Prophecy was definitely a seat-of-my-pants book which had such miserable moments in finding the plot as I worked that it subsequently led me to an attempt at actually plotting future work …


Coven was that first attempt and in some places, it worked well. In other places, I discovered truth behind the old adage: Once a pantser, always a pantser. (It so is a real adage!) Overall, I think I kept fairly closely to the original plot.


Rout, the 5th in The Witches’ Rede series, is a WIP (work in progress). This book is one of few about which I’ve known the general plot and I’m sticking very closely to it. There was a sizeable hole in the story (OK but what do I fill all these pages with while the main plot is … stewing?) that came around and I’m still tinkering with perfecting it. I’d say I’m about two thirds of the way through.

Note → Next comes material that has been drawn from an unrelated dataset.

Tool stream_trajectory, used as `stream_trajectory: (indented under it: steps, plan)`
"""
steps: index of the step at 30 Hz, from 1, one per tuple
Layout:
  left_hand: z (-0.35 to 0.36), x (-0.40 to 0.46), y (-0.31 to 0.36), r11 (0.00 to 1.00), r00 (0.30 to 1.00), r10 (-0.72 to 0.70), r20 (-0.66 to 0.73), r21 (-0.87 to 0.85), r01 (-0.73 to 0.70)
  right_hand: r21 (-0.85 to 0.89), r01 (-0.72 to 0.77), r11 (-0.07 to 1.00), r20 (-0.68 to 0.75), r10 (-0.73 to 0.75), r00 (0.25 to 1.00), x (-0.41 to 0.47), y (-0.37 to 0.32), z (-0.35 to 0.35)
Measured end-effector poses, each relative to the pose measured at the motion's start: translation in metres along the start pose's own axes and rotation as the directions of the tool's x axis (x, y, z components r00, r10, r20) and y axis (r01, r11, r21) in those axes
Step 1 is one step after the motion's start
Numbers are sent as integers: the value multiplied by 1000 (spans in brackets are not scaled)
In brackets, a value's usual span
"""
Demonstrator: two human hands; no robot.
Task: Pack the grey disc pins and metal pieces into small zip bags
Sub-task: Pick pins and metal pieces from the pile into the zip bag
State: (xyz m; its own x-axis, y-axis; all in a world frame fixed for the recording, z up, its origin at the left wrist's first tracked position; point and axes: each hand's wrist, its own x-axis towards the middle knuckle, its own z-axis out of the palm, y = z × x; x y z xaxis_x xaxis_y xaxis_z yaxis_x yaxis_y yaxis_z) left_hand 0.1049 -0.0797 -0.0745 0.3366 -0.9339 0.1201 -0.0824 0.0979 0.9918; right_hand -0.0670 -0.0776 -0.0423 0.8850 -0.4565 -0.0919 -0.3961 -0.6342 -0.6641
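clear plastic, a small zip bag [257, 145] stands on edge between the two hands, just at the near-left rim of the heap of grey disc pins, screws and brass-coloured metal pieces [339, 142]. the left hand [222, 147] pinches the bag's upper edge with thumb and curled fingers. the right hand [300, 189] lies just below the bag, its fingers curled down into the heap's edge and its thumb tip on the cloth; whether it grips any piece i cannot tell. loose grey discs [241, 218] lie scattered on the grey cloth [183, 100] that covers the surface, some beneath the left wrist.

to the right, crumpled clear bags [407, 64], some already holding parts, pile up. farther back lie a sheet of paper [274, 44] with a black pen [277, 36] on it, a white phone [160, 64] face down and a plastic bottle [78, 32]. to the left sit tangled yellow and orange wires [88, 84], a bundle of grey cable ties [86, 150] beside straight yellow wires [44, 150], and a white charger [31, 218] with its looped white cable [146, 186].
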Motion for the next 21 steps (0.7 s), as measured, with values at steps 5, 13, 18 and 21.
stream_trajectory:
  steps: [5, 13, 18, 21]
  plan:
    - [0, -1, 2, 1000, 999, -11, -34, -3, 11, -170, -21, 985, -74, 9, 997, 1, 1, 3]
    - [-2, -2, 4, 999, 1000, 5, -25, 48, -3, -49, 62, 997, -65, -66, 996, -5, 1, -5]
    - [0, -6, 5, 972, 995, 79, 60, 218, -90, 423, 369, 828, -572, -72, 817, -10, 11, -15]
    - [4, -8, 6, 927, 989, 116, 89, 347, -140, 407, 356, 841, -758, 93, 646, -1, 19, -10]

As for future books? There’s a lot of wiggle room for changes to time, setting, events, which characters are involved. And as difficult as that can be at times, that’s also the way I like it.


On that note, I’m ravenously hungry again even though I ate less than an hour ago (I told you, covid-19 is weird!) so like a long-awaited gift, I’ll wrap this up.


Stay healthy, dear friends, and in the event I can’t eek out another update prior to 2021: happy holidays and may 2021 be in very few ways like this year has been.